The fix is almost insultingly simple: it's rate-dependent. Slow down and it fades. This is exactly why clinics run IV NAD+ over two to six hours — not because the dose is dangerous, but because speed is what generates the misery. So for an injection, the rule is a slow push: not jab-and-done, a deliberate 2-3 minute press. That single change is the difference between "this compound is intolerable" and "I feel nothing." The slow push isn't a comfort preference. It is the protocol.

My protocol

Here's exactly what I run, and why it produces zero side effects:

• 100 mg a day, Wednesday through Sunday. Five days — 500 mg across the week.
• Slow subcutaneous push, 2-3 minutes, every single time.
• Split, never bolus. Instead of slamming the full weekly gram in one sitting — the classic way to guarantee a flush — I break it into small daily microdoses. 100 mg on a slow push is a dose the body absorbs without complaint.

Split plus slow push equals zero flush, zero nausea, zero rush. Two boring decisions completely neutralize the only real downside of the compound. People quit NAD+ because their first experience was a big fast dose that made them feel like they were having a cardiac event — the fix was never a different compound, it was a smaller, slower delivery. What I'm actually after: cellular energy and mitochondrial function, DNA-repair capacity, sirtuin activity. None of these are things I'll feel as a buzz. They're infrastructure. I'm not dosing NAD+ to have a better Tuesday; I'm dosing it to keep the cellular machinery stocked over years.

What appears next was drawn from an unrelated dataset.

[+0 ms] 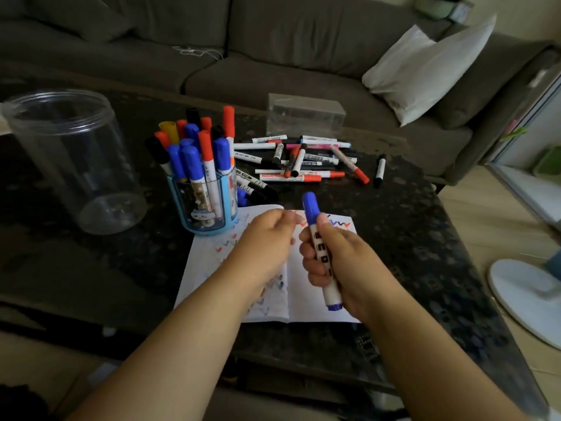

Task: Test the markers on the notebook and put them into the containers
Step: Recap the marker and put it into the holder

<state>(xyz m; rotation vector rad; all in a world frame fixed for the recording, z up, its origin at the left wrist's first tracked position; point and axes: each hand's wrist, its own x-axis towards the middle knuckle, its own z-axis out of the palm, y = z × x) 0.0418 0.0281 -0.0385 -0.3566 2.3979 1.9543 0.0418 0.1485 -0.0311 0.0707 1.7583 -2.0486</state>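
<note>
Marker (320, 253), blue-capped, stands nearly upright above the notebook (315, 305), right hand (340, 262) fingers curled tight round its barrel, left hand (267, 238) fingers loosely bunched, holding nothing; we judge it light, rigid, smooth plastic, best gripped mid-barrel.

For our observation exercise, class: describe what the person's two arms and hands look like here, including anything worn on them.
Both forearms reach in from the bottom edge, bare as far up as the picture shows, with no sleeve in view. The left hand and the right hand wear no glove, and no ring, watch or bracelet shows on the sides facing the camera. No markings or cables are visible on either arm.
</note>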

The cost — the longevity tax

Now the part nobody likes to quantify: NAD+ is, by a wide margin, the most expensive compound in my protocol. The reason is simple — it's dosed at gram-scale weekly. A peptide is effective at micrograms, fractions of a milligram; NAD+ wants hundreds of milligrams a day, a full gram a week, and the finished molecule isn't cheap to produce or source. At clinic prices, injectable NAD+ runs roughly $95-200 per shot and weekly protocols land in the $380-800 a month range, with full IV sessions hitting four figures each. Even self-administered, gram-scale injectable NAD+ is a genuine line item, not a rounding error.

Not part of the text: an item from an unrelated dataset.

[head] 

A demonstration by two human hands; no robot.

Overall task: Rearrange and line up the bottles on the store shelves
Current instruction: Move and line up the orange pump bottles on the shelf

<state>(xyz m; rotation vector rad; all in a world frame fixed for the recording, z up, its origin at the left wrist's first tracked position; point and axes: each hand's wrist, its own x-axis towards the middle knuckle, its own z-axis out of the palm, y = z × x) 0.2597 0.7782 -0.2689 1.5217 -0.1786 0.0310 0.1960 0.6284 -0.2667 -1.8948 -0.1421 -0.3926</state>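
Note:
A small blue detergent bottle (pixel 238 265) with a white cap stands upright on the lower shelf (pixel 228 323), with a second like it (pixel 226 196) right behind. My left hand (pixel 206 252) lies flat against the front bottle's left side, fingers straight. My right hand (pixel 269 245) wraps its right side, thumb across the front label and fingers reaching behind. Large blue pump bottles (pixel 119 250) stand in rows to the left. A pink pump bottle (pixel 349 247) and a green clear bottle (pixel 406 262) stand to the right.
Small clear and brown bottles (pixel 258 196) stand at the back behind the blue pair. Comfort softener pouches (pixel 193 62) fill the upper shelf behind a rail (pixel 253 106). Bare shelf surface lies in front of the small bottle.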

So here's the honest trade, stated cleanly: the most expensive thing in my stack buys the benefit that is hardest to verify. The compound I can least feel is the one I pay the most for. On paper that's the worst pitch imaginable. I run it anyway, for a specific reason: the mechanism is foundational, not speculative. NAD+ is non-negotiable to energy, repair, and sirtuin function; the decline with age is real; and the animal data is strong enough that I'm willing to fund the human bet while the RCTs mature. That's what a longevity tax is — paying now, in real money, for a probabilistic payoff you collect over decades and can't confirm in a mirror this quarter. If you need to feel every dollar work, NAD+ will frustrate you. If you think in infrastructure and decades, it earns its place. I've decided it earns its place — a position, not a promise, and I'll tell you the moment the human evidence forces me to revise it.

Hot takes

1. NAD+ is not a stimulant, it's infrastructure. Stop trying to feel it — you don't feel your plumbing working either; you feel it when it fails. Judge it on mechanism and the long game.
2. The slow push is the whole protocol. Fast push = flush, nausea, quitters. A slow 2-3 minute push = a non-event. The technique matters more than the brand.
3. Split the dose; never bolus. Small daily microdoses crush the weekly gram into tolerable pieces. One big weekly slam is how you guarantee the flush you were trying to avoid.
4. The flush is chemistry, not danger. Too-fast NAD+ converts to nicotinic acid and dumps prostaglandins — the niacin-flush pathway. Rate-dependent and harmless. Knowing the mechanism kills the fear.
5. Oral precursors have the better human paper trail; injectables have the better pharmacokinetics. Both are legitimate — don't let anyone flatten the tradeoff.
6. Blood NAD+ goes up reliably; proven human longevity outcomes do not — yet. The biomarker moves in every trial; the hard endpoints haven't followed cleanly. Run it as a bet, stay honest, not as gospel.